YOUR TASK
Which lines run from the one containing "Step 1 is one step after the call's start" to the end of the listing? Copy them out exactly, leaving out the rest.

DATA PROVIDED
****************

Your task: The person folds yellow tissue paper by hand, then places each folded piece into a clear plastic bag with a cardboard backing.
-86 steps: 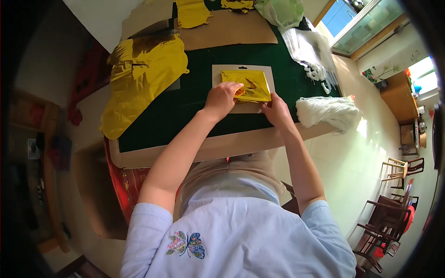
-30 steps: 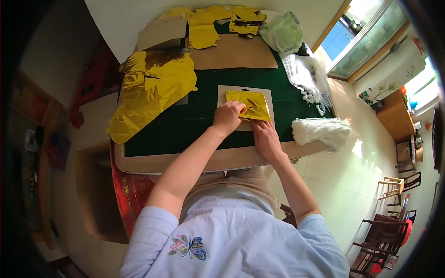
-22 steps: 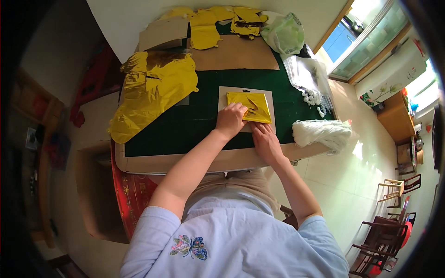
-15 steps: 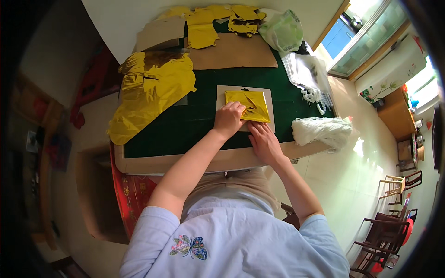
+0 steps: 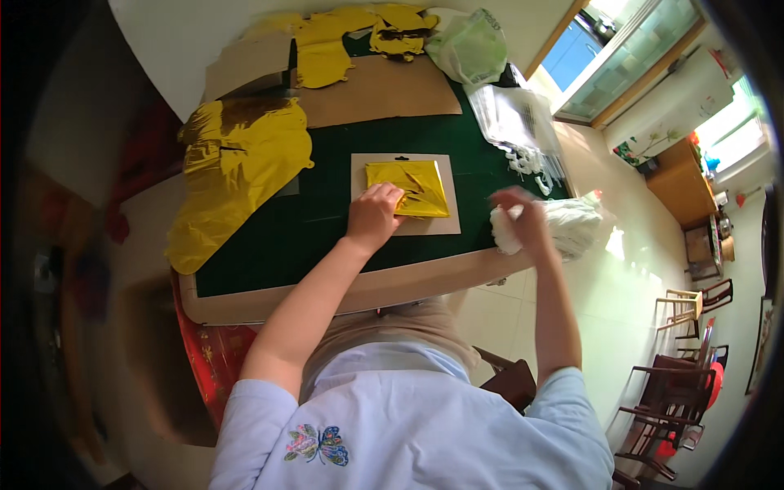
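Observation:
A folded gold foil sheet (image 5: 415, 186) lies on a pale card (image 5: 447, 220) on the dark green mat (image 5: 327, 212). My left hand (image 5: 372, 217) presses down on the foil's near left corner, fingers curled on it. My right hand (image 5: 523, 222) is off to the right at the table's edge, blurred, touching a white plastic bundle (image 5: 572, 224). Whether it grips the bundle is unclear.
A big crumpled gold foil sheet (image 5: 233, 175) covers the mat's left side. Brown cardboard (image 5: 384, 90), more gold pieces (image 5: 327, 49), a green bag (image 5: 469, 49) and clear plastic bags (image 5: 514, 118) lie at the far end. Wooden chairs (image 5: 678, 392) stand at right.
My right hand has left the foil and card and swung right to the white plastic bundle. My left hand has stayed on the foil's corner.

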The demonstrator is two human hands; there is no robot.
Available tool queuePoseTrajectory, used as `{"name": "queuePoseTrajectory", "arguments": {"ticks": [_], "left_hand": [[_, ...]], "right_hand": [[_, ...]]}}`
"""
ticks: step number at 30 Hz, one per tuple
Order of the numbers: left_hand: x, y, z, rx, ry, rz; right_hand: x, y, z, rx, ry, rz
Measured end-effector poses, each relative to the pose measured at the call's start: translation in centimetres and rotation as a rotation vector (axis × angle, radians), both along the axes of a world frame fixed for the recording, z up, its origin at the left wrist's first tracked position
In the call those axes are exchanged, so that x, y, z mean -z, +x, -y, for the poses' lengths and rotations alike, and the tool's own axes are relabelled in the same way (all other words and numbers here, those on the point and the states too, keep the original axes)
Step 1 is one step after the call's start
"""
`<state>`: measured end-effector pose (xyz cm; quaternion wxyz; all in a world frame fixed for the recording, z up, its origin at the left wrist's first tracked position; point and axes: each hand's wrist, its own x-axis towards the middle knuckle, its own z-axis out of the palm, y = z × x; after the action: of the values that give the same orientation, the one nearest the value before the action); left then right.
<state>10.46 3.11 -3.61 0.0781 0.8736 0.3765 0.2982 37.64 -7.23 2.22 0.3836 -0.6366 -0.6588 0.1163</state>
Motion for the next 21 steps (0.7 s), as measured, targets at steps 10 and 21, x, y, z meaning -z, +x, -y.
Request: {"name": "queuePoseTrajectory", "arguments": {"ticks": [10, 21], "left_hand": [[0.0, 0.5, 0.0, 0.003, -0.022, 0.005], [0.3, 0.5, -0.2, 0.013, 0.006, 0.04]], "right_hand": [[2.4, 11.7, -1.8, 0.431, -0.3, 0.532], [2.5, -11.1, 4.3, 0.064, -0.056, 0.082]]}}
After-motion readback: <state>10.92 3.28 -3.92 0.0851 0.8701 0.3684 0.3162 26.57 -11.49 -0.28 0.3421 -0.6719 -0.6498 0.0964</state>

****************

EXPECTED ANSWER
Step 1 is one step after the call's start
"""
`<state>`: measured end-effector pose (xyz cm; quaternion wxyz; all in a world frame fixed for the recording, z up, its origin at the left wrist's first tracked position; point and axes: each hand's wrist, its own x-axis towards the middle knuckle, its own z-axis out of the palm, y = z × x; after the action: of the values that give the same orientation, the one nearest the value before the action); left then right.
<state>10.46 3.11 -3.61 0.0781 0.8736 0.3765 0.2982 37.64 -7.23 2.22 0.3836 -0.6366 -0.6588 0.1163</state>
Motion for the next 21 steps (0.7 s), as measured, targets at steps 10 and 21, x, y, z meaning -z, +x, -y.
Request: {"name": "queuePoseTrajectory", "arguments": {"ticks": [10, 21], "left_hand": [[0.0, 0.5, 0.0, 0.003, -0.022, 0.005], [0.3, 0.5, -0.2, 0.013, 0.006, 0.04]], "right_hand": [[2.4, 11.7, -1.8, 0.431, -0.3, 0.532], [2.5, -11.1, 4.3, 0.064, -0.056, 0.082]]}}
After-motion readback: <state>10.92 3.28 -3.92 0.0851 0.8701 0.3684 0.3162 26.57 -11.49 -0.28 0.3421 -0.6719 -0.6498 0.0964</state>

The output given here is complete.